● PROVIDED DATA
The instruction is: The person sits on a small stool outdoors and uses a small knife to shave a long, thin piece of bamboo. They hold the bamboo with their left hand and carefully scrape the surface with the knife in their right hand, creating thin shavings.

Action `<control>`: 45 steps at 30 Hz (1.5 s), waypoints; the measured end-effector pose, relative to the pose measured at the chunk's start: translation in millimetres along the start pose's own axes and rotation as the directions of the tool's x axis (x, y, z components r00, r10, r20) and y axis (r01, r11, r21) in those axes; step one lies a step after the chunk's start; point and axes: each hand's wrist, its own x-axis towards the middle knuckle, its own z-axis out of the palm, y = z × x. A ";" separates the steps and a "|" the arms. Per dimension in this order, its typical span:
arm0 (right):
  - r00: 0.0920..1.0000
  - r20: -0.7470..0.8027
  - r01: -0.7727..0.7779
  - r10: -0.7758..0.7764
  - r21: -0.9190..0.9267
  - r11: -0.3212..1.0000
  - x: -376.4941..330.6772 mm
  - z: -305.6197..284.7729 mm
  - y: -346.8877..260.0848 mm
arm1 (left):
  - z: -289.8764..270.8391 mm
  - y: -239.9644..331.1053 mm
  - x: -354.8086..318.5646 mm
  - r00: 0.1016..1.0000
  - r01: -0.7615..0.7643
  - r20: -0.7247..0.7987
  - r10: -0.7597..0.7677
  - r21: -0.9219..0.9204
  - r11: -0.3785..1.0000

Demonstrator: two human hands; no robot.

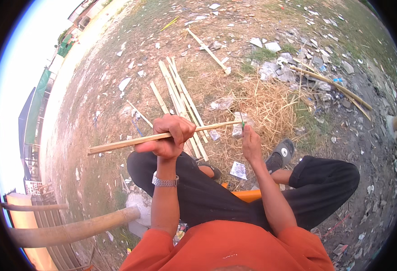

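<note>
My left hand [169,137] is closed around a long pale bamboo strip [117,144], held nearly level across my lap. The strip's thick end points left and its thinner end reaches right. At that thin end my right hand [252,142] is closed, thumb up, with a small green thing [243,123] showing at its fingertips. What the green thing belongs to is hidden by the fingers. Below and beyond the strip, a bundle of split bamboo strips [180,92] lies on the ground. A heap of thin shavings [271,106] is spread beyond my right hand.
A bamboo stick [207,50] lies farther off, and longer poles [332,83] rest among litter at the right. A thick bamboo pole [81,228] juts in from the lower left. My sandalled foot [281,156] stands near the shavings. Scraps of paper and plastic dot the ground.
</note>
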 end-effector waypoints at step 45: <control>0.968 0.154 -0.176 0.197 -0.141 0.974 -16.4 24.8 7.0 | 5.2 -16.5 18.2 0.999 0.000 0.037 0.001 -0.027 1.000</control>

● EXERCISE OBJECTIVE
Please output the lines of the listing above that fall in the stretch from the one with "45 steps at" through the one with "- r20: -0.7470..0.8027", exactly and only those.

● OUTPUT OF THE EXERCISE
Action `<control>`: 45 steps at 30 Hz (1.5 s), waypoints; the measured end-effector pose, relative to the pose measured at the chunk's start: translation in millimetres along the start pose's own axes and rotation as the directions of the tool's x axis (x, y, z components r00, r10, r20) and y axis (r01, r11, r21) in those axes; step one lies a step after the chunk's start; point and axes: each hand's wrist, its own x-axis towards the middle knuckle, its own z-axis out of the palm, y = z × x. A ";" separates the steps and a "|" the arms. Per dimension in this order, its typical span:
arm0 (right):
  - r00: 0.0920..1.0000
  - r20: -0.7470..0.8027

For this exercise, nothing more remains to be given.